Bouyancy of a crankbait will determine if the lure will float, sink, or suspend in the water column without rising or sinking. A lure with bouyancy greater than 1, will suspend. The following are the bouyancy rating for wooden crankbait materials.

Note: Bouyancy for wood crankbait lures can be modified by adding weights to increase overall lure weight.

Most crankbaits are sold with a bouyancy rating stamped on the package, indicating whether the lure is Floating, Sinking, or Supspending crankbait. Bouyancy impacts fishing technique for crankbaits.

Floating crankbaits, as their name suggests, float on the surface of the water. They are the most bouyant variety of crankbaits. Many floating crankbaits will begin to dive under the water when retrieved due to the angle of their lip. As soon as the retreive stops, the crankbait will again float to the surface.

Floating crankbaits are ideal for fishing water with a lot of structure such as weeds, sticks, and timber. When the crankbait comes in contact with something that may result in a snag or hang-up, pause and allow the crankbait to float back to the surface before resuming your retrieve.

A floating crankbait is useful for targeting fish toward the top of the water column or in the shallows.

Sinking crankbaits are are the least bouyant variety of crankbaits. They will drop through the water column when not being retreived. Sinking crankbaits are ideal for targeting fish in the mid to lower water column.

Sinking crankbaits are the ideal lure for targeting specific depths. A sinking crankbait will typically drop 1 foot per second. So, if you locate fish exactly 30 feet below your boat, allow your crankbait to sink for 30 seconds and you should get your lure within striking distance of a hungry fish.

Suspending crankbaits stay put.

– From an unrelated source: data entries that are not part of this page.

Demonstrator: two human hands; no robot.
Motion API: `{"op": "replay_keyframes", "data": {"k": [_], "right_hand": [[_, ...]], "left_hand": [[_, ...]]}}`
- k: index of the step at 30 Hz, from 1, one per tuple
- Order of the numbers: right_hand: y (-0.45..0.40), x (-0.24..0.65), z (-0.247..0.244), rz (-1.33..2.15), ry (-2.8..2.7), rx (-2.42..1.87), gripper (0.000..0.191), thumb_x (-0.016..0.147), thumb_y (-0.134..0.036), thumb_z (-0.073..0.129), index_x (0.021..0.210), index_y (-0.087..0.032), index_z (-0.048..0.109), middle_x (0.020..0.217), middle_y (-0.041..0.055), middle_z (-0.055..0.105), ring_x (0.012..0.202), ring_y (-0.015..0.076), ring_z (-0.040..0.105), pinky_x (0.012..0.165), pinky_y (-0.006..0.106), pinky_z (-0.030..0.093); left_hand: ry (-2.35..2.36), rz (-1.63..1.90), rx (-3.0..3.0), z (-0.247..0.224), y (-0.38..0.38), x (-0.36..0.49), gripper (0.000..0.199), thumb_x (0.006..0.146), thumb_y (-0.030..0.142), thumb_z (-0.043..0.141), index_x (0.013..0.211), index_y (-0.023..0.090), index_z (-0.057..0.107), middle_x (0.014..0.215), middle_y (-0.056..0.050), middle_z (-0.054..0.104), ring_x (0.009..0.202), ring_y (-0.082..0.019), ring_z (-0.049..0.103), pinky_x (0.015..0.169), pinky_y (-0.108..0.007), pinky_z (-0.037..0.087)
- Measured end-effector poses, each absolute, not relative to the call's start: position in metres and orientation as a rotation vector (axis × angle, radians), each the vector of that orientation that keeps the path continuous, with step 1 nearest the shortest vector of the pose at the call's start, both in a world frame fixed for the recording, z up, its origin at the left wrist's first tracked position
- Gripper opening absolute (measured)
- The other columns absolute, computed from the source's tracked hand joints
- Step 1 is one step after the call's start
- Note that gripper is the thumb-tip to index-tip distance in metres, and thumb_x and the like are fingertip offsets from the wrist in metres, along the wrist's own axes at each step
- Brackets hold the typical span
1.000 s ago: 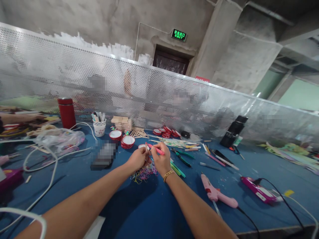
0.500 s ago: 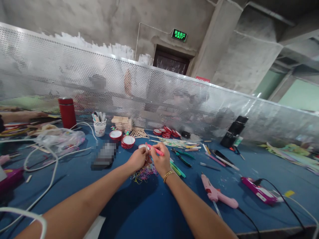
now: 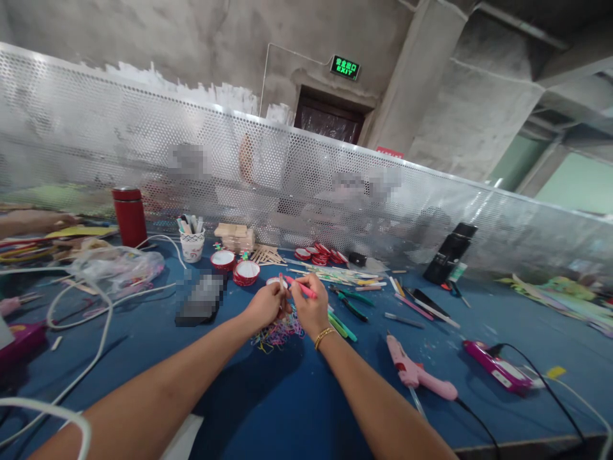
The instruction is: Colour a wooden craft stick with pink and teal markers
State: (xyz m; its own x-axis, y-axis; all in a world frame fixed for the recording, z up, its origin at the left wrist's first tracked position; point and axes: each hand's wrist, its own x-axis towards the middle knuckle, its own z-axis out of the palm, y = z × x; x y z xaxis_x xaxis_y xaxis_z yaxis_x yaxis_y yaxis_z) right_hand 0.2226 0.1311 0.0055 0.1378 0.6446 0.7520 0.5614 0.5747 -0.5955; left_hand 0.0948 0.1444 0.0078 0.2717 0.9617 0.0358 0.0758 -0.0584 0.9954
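My right hand (image 3: pixel 312 308) is closed around a pink marker pen (image 3: pixel 303 287), whose tip points left toward my other hand. Pinched in my left hand (image 3: pixel 265 304) is a small, pale, slim piece standing upright, mostly covered by the fingers; its kind I cannot make out. The two hands nearly meet. Below them lies a tangle of coloured strings (image 3: pixel 278 335). Just behind, a round white-topped piece (image 3: pixel 272 281) is partly hidden. Green and teal markers (image 3: pixel 341 324) rest beside my right wrist.
Pliers (image 3: pixel 352 303) and a pink glue gun (image 3: pixel 416 372) lie to the right. Red-rimmed round boxes (image 3: pixel 246 273), a phone (image 3: pixel 202 299) and a cup of pens (image 3: pixel 192 245) stand left of centre. White cable (image 3: pixel 103 338) loops at left. Another person's hand (image 3: pixel 38 222) works at far left.
My hands stay almost in place, with only a slight shift of the pink marker. At far left, the other person's hand has drawn back left, and a yellow sheet now shows below it.
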Motion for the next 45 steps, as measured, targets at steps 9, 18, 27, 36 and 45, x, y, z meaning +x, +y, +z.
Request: {"op": "replay_keyframes", "data": {"k": [9, 18, 27, 36, 45], "right_hand": [[0.127, 0.219, 0.008, 0.118, -1.53, -1.064, 0.011, 0.084, -0.027, 0.055, 0.075, -0.021, 0.056, 0.075, 0.0015, 0.062, 0.077, 0.0184, 0.055, 0.073, 0.03, 0.042], [0.127, 0.219, 0.007, 0.111, -1.545, -1.06, 0.011, 0.084, -0.028, 0.055, 0.075, -0.021, 0.056, 0.075, 0.001, 0.061, 0.076, 0.0183, 0.054, 0.073, 0.03, 0.041], [0.129, 0.222, 0.006, 0.099, -1.514, -1.067, 0.012, 0.085, -0.029, 0.055, 0.075, -0.021, 0.056, 0.076, 0.0014, 0.062, 0.076, 0.0183, 0.055, 0.074, 0.03, 0.042], [0.128, 0.219, 0.006, 0.121, -1.55, -1.065, 0.01, 0.084, -0.027, 0.055, 0.076, -0.021, 0.057, 0.075, 0.0009, 0.062, 0.076, 0.0179, 0.054, 0.073, 0.03, 0.042], [0.127, 0.22, 0.008, 0.117, -1.519, -1.073, 0.012, 0.085, -0.029, 0.054, 0.076, -0.022, 0.055, 0.074, 0.0009, 0.063, 0.076, 0.018, 0.055, 0.075, 0.03, 0.042]], "left_hand": [[1.001, 1.018, 1.383, 0.009, 0.144, 0.096, 0.028, 0.092, 0.029, 0.044, 0.067, 0.018, 0.05, 0.046, 0.002, 0.053, 0.032, -0.009, 0.04, 0.04, -0.022, 0.031], [0.985, 1.019, 1.392, 0.005, 0.146, 0.096, 0.027, 0.091, 0.028, 0.045, 0.066, 0.019, 0.049, 0.046, 0.002, 0.053, 0.032, -0.009, 0.041, 0.04, -0.021, 0.03], [0.995, 1.03, 1.42, 0.001, 0.15, 0.094, 0.021, 0.091, 0.033, 0.046, 0.076, 0.019, 0.051, 0.052, 0.001, 0.059, 0.034, -0.009, 0.044, 0.038, -0.021, 0.028], [0.992, 1.029, 1.399, 0.002, 0.148, 0.095, 0.027, 0.091, 0.036, 0.046, 0.069, 0.02, 0.046, 0.049, 0.003, 0.054, 0.034, -0.009, 0.042, 0.04, -0.021, 0.028], [1.01, 1.02, 1.427, 0.002, 0.15, 0.093, 0.026, 0.089, 0.04, 0.05, 0.073, 0.019, 0.048, 0.052, 0.002, 0.058, 0.034, -0.008, 0.044, 0.038, -0.02, 0.027]]}}
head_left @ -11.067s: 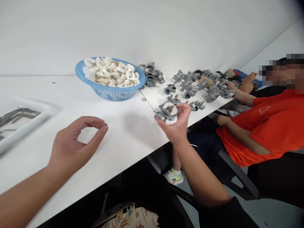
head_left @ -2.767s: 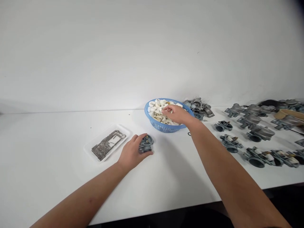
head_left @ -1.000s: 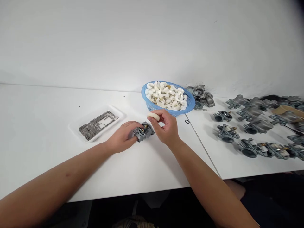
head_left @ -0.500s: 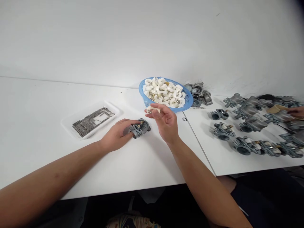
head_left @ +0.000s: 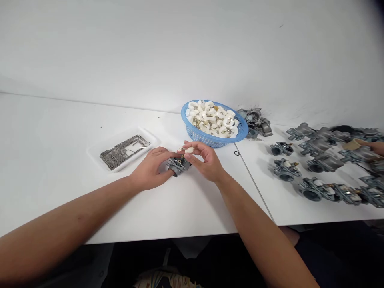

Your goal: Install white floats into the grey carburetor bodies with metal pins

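Observation:
A grey metal carburetor body (head_left: 177, 170) rests on the white table, its inner side with small brass parts facing up. My left hand (head_left: 153, 168) grips it from the left, fingers over the top and thumb at the round bore. Between the fingers of my right hand (head_left: 207, 162) is a white plastic carburetor float (head_left: 189, 150), held right over the carburetor body; whether the two touch I cannot tell. Behind my right hand a blue basket (head_left: 198, 136) is heaped with more white floats (head_left: 211, 116). To the left a white tray (head_left: 144, 160) contains many thin metal pins (head_left: 117, 154).
Several carburetors (head_left: 315, 190) stand in rows on the right, some with white floats in them. Metal covers (head_left: 258, 120) are piled behind the basket. A black rubber ring (head_left: 237, 153) lies by the table seam. Another person's hand (head_left: 376, 148) is at the far right.
My right hand has brought the float down and slightly left, from beside the basket to over the carburetor body. My left hand keeps its hold. The view has shifted slightly.

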Demonstrator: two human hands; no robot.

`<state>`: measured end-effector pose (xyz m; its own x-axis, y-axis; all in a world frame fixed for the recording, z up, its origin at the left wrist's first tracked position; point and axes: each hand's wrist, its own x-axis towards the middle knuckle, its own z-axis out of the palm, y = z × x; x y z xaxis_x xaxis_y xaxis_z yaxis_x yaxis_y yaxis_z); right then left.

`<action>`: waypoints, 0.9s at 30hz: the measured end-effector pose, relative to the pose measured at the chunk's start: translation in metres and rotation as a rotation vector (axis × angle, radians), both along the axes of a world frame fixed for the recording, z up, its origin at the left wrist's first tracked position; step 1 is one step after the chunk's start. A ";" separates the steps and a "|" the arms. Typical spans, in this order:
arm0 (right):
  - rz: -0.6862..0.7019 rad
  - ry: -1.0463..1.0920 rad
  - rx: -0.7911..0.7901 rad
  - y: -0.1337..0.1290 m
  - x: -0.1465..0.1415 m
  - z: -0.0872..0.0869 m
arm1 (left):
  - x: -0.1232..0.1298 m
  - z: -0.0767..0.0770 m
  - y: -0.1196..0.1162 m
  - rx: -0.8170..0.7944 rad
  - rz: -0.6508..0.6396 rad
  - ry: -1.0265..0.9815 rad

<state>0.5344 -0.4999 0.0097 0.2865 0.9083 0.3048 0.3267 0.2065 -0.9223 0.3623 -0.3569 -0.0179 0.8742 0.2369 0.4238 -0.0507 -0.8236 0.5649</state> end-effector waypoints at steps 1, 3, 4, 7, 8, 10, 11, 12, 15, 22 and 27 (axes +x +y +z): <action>-0.007 -0.021 0.022 0.000 0.000 0.000 | 0.000 0.000 0.001 0.008 -0.006 0.006; -0.020 -0.056 0.065 0.001 0.000 0.000 | -0.001 0.000 0.002 0.018 -0.007 0.004; -0.025 -0.070 0.075 0.002 0.000 0.000 | -0.001 0.000 0.002 0.020 -0.007 -0.001; -0.050 -0.129 0.089 0.002 -0.001 0.001 | 0.000 -0.001 0.002 0.021 -0.001 0.007; -0.067 -0.163 0.101 0.002 -0.002 0.001 | 0.000 0.000 0.001 0.019 0.005 0.015; -0.109 -0.256 0.117 0.001 -0.003 0.002 | 0.001 0.001 0.000 0.011 0.024 0.032; -0.135 -0.307 0.118 0.000 -0.004 0.003 | 0.001 0.003 -0.001 0.004 0.034 0.043; -0.160 -0.353 0.114 -0.001 -0.005 0.004 | 0.001 0.004 -0.002 -0.004 0.046 0.055; -0.187 -0.418 0.069 -0.004 -0.005 0.007 | 0.002 0.007 -0.003 -0.027 0.092 0.075; -0.064 -0.450 -0.028 -0.006 -0.002 0.005 | 0.002 0.008 -0.001 0.022 0.165 0.071; -0.062 -0.373 -0.041 -0.005 -0.005 0.003 | 0.004 0.005 0.003 0.135 0.166 0.040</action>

They’ll float on the surface or maintain a consistent depth in the water column. When retreived the suspending crankbait will dive at a certain rate depending on the shape of the lip. As soon as the retreive is halted, it will remain at that depth until the retreive is continued.

Suspending crankbaits are ideal for targeting fish that remain at a specific depth. They are commonly used for fishing smallmouth bass and walleye. These lures are also ideal for fishing waters below 60 degrees.

Most commercial crankbait lures are made of plastic or composite. Plastic is more durable than wood, more water-resistant, and easy to mold and finish. Plastic crankbaits also tend to be more uniform in shape and action, with fewer irregularities than crankbaits made of wood. Plastic crankbaits also produce more sound than wooden crankbaits.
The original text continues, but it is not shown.